Another source of overreaction has been pointed out by Florian Zimmermann and Benjamin Enke. They show that people fail to appreciate that some signals, such as news reports or experts’ opinions, are correlated and so they overestimate the weight of evidence and thus buy more than they otherwise would. Beliefs, they say, “are too sensitive to the ubiquitous ‘telling and re-telling of stories’ and exhibit excessive swings.”

Yet another cause of overreaction is our tendency to follow the crowd. Hans Hvide and Per Ostberg have shown that people’s stock selections are influenced by their co-workers, and Brock Mendel and Andrei Shleifer have shown that investors sometimes “chase noise”; they buy because others are buying in the mistaken belief that those others are correct.

Of course, this isn’t always foolish. Sometimes there is wisdom in crowds and you must be very arrogant to believe you are right and everyone else wrong. At other times, though, this causes asset prices to overreact. It’s a big force behind speculative bubbles.

A further cause of overreaction is that small changes in the evidence can cause big changes in narratives. In the mid-1990s, for example, large current account deficits in several Asian economies were framed as fast-growing economies sucking in capital – until they suddenly became signs of excessive borrowing and a crisis. And in 2006 the cooling off in the US housing market was framed as an innocuous correction – until it suddenly triggered a crisis.

All these are mechanisms generating overreaction, either by individuals or the collective market. Equally, though, there are other mechanisms causing underreaction.

One is our tendency to cleave too strongly to our prior beliefs and not accept that we were wrong, which is why we hold on to falling shares. This is often reinforced by wishful thinking: we want to believe our holdings will come good and the wish is father to the belief.

Such excess attachment to our prior beliefs is more likely to the extent that the belief is part of our identity, which is why many religious and political opinions don’t change in the face of dissonant evidence. If being wrong jeopardises your sense of yourself, you’ll not admit error. If selling at a loss undermines your self image as a good investor, you’ll be less likely to do it and so you’ll underreact to bad news.

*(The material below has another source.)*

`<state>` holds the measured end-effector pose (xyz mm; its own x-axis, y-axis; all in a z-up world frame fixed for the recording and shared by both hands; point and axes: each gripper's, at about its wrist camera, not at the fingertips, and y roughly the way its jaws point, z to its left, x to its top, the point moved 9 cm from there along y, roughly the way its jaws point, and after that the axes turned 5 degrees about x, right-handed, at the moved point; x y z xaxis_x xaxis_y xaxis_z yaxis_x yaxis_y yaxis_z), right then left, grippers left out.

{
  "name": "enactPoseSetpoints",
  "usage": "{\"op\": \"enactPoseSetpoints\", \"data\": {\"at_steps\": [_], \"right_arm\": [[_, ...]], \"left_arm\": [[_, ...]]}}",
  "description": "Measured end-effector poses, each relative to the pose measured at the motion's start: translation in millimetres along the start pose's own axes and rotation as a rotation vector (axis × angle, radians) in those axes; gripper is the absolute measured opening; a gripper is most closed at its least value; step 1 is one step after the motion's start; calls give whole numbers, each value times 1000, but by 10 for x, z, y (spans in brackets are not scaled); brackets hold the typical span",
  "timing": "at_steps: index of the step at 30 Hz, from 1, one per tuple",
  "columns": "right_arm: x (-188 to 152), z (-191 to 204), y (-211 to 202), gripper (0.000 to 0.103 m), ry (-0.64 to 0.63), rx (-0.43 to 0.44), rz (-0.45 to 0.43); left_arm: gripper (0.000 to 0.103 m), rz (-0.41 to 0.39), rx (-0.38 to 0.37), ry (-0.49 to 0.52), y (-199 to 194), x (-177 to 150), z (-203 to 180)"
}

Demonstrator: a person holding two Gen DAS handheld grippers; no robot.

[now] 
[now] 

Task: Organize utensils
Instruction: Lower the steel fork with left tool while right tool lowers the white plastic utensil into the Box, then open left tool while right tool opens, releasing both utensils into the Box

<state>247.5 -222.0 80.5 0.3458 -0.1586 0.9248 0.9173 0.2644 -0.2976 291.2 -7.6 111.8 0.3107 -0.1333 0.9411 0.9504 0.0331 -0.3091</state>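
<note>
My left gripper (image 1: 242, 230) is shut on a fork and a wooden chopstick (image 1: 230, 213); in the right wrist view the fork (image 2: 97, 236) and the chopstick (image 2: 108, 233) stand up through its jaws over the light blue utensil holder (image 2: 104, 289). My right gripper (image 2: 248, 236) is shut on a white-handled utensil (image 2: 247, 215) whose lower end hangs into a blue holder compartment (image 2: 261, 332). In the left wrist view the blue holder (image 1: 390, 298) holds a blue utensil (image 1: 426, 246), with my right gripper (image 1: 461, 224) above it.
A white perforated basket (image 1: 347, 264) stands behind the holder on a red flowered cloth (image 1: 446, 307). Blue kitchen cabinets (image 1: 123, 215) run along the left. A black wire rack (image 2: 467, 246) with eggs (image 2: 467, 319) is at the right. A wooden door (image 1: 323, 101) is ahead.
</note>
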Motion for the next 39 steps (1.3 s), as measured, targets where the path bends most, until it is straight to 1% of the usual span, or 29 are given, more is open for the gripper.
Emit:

By contrast, when our identity isn’t at stake we are more likely to overreact to evidence.

There’s also the fact that we have limited attention. Some shares are simply off our radar so we don’t initially notice their good performance – until they do come to our attention and we start buying. We underreact initially to good news simply because we don’t notice it.

You might think all this is hopelessly inconclusive.

In one sense, that’s as it should be. People are complicated and society is complex, so there are no simple robust general rules.

But this doesn’t mean we know nothing. The long-term success of momentum investing tells us that underreaction is common – sufficiently so that has been profitable, at least in the past.

Equally, the fact that markets have sometimes risen too far or fallen too much, so that returns have been predictable by measures such as the dividend yield, tells us that investors do sometimes overreact, especially in the long-run.

And of course, there is a third possibility – that people neither over- nor underreact but update their beliefs properly as new evidence emerges. The very fact that markets are often efficient – as demonstrated by the fact that active managers underperform over the long-run – reminds us of this. Markets are not always or even often irrational, which makes it all the more important to spot the few occasions when they are.